Twitter tests new harassment prevention feature with ‘Safety Mode’

The feature will automatically block trolls for seven days.


Twitter is experimenting with its most aggressive anti-harassment features to date. The company will start testing “Safety Mode” a new account setting that automatically blocks accounts using “potentially harmful language.” Twitter first previewed the feature back in February during its Analyst Day presentation, but is now starting to make it available to “a small feedback group.” It’s not clear when it might be available more widely.

When enabled, Safety Mode will proactively block accounts that are likely to be the source of harassment for a period of seven days. Twitter says the system is designed so that accounts of people you know or frequently interact with won’t be blocked, but trolls will.

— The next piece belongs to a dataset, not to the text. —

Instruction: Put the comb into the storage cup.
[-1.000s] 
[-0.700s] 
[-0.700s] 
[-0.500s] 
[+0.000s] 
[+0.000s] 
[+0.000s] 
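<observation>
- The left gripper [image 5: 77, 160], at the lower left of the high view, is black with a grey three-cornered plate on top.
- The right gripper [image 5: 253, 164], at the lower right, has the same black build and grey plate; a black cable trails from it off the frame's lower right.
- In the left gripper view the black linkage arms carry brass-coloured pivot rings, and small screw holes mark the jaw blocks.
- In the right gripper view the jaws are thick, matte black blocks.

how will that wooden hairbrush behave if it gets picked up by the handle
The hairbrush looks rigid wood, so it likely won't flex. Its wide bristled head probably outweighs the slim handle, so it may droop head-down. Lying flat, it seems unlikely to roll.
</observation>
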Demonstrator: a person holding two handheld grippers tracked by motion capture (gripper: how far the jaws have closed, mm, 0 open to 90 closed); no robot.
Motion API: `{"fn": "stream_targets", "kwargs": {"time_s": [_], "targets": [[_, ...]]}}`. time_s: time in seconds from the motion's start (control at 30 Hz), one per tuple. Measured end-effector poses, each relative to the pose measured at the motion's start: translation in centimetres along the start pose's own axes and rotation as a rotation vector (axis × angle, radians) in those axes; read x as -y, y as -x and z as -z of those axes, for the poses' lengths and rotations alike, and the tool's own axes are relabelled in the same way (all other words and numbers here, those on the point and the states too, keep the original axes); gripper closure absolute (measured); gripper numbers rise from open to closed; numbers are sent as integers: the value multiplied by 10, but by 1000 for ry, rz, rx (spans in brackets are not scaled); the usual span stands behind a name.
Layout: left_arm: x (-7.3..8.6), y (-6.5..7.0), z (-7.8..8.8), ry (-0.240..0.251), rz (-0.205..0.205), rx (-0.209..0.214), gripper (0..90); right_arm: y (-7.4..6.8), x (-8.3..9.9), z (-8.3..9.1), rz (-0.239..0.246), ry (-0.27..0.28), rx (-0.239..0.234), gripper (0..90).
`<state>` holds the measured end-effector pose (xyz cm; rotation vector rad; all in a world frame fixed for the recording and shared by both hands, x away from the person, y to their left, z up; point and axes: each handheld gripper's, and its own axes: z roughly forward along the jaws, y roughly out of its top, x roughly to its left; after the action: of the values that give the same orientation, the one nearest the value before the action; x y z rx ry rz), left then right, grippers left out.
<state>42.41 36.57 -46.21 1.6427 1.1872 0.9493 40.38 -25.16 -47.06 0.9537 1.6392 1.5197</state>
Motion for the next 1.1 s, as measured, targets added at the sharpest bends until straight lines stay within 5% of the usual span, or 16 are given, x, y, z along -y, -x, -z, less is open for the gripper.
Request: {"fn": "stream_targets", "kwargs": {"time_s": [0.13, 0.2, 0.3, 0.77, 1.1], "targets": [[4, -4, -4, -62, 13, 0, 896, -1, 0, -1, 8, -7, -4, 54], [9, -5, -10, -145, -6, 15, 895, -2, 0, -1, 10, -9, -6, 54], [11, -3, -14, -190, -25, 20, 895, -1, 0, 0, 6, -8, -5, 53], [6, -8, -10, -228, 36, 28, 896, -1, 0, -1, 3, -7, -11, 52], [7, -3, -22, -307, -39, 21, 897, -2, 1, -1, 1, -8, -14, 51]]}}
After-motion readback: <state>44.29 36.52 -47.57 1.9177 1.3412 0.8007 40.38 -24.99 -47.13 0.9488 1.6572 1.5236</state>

“Safety Mode is a feature that temporarily blocks accounts for seven days for using potentially harmful language — such as insults or hateful remarks — or sending repetitive and uninvited replies or mentions,” Twitter writes in a blog post. “When the feature is turned on in your Settings, our systems will assess the likelihood of a negative engagement by considering both the Tweet’s content and the relationship between the Tweet author and replier.”

While Twitter has taken several steps in the past to address its long-running harassment problem, Safety Mode is notable because it takes more of the burden off of the person being harassed. Instead of manually blocking, muting and reporting problematic accounts, the feature should be able to catch the offending tweets before they are seen.

Because it’s still in a relatively early stage, Twitter says it’s likely to make at least some mistakes. And users are able to manually review the tweets and accounts flagged by Safety Mode, and reverse faulty autoblocks. When the seven-day period ends, users will get a notification "recapping" the actions Safety Mode took.